- Task instructions -
Please copy out every line in the records below that includes the word "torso".

- Study material -
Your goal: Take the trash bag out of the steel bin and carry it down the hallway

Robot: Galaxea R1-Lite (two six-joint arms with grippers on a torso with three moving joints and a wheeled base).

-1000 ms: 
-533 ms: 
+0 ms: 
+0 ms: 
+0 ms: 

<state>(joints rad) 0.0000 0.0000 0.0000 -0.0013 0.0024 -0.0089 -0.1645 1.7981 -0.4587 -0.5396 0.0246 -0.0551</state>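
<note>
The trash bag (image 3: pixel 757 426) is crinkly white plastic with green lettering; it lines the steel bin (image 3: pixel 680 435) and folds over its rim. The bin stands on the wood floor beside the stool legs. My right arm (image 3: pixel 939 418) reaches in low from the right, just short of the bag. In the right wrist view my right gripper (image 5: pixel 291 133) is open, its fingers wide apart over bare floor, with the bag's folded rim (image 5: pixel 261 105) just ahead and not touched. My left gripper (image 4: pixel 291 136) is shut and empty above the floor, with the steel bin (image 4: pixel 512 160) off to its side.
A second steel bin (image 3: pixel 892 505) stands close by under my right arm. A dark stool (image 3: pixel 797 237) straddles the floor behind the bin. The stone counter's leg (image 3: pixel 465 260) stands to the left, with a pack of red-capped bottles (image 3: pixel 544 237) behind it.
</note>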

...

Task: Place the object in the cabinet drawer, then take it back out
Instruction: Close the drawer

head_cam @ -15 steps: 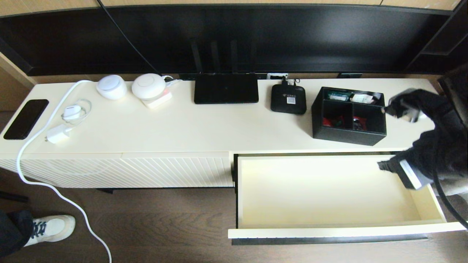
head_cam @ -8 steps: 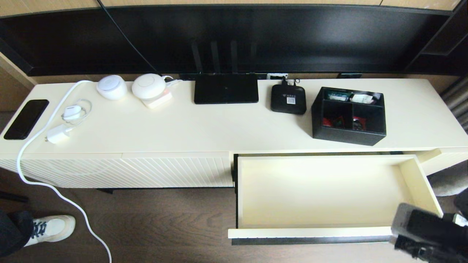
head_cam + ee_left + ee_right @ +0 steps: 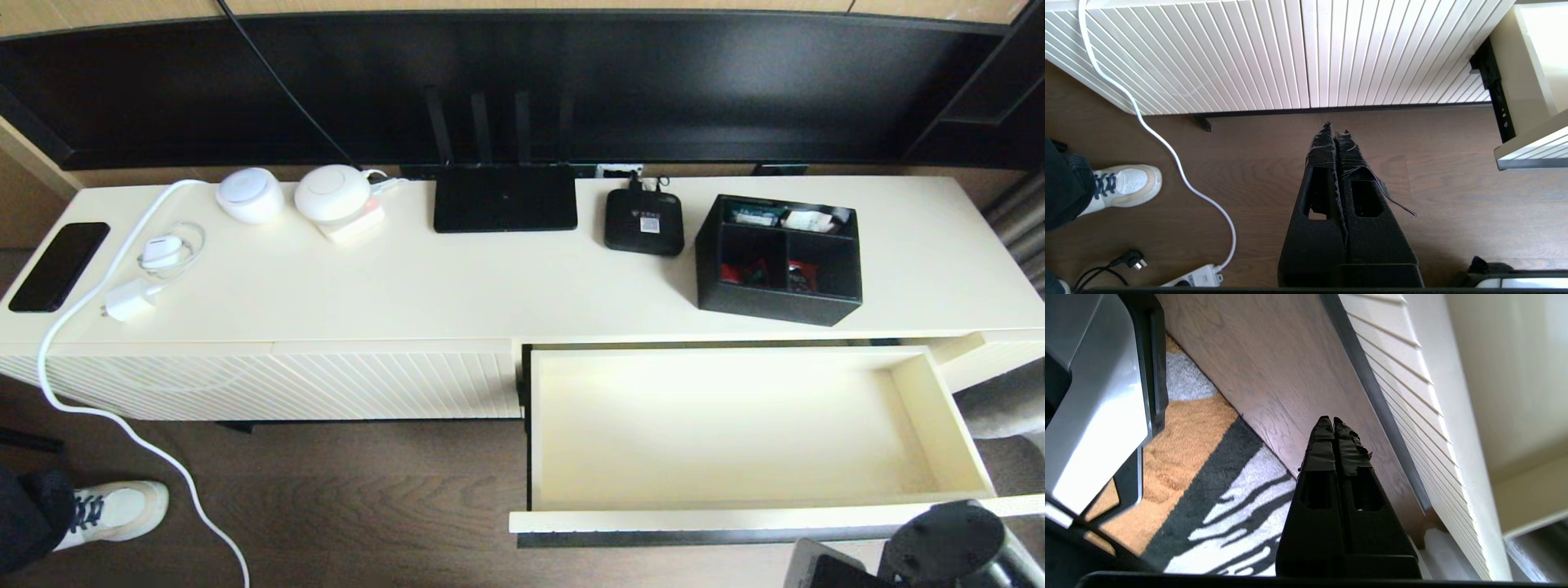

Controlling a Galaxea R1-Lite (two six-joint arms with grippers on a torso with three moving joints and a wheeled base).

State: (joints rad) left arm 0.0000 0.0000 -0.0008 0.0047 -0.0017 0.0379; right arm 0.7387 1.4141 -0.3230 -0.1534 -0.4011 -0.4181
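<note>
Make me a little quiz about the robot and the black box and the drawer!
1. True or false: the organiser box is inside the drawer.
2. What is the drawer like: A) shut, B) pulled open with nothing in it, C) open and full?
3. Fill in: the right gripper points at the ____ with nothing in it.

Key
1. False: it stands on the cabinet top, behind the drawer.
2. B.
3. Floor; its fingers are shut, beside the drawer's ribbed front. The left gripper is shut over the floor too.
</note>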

- Exercise output -
Robot: Galaxea R1-Lite (two six-joint arms with grippers on a torso with three moving joints and a wheeled base).
Controlling a Galaxea R1-Lite (two six-joint arms with grippers on a torso with three moving joints and a wheeled base).

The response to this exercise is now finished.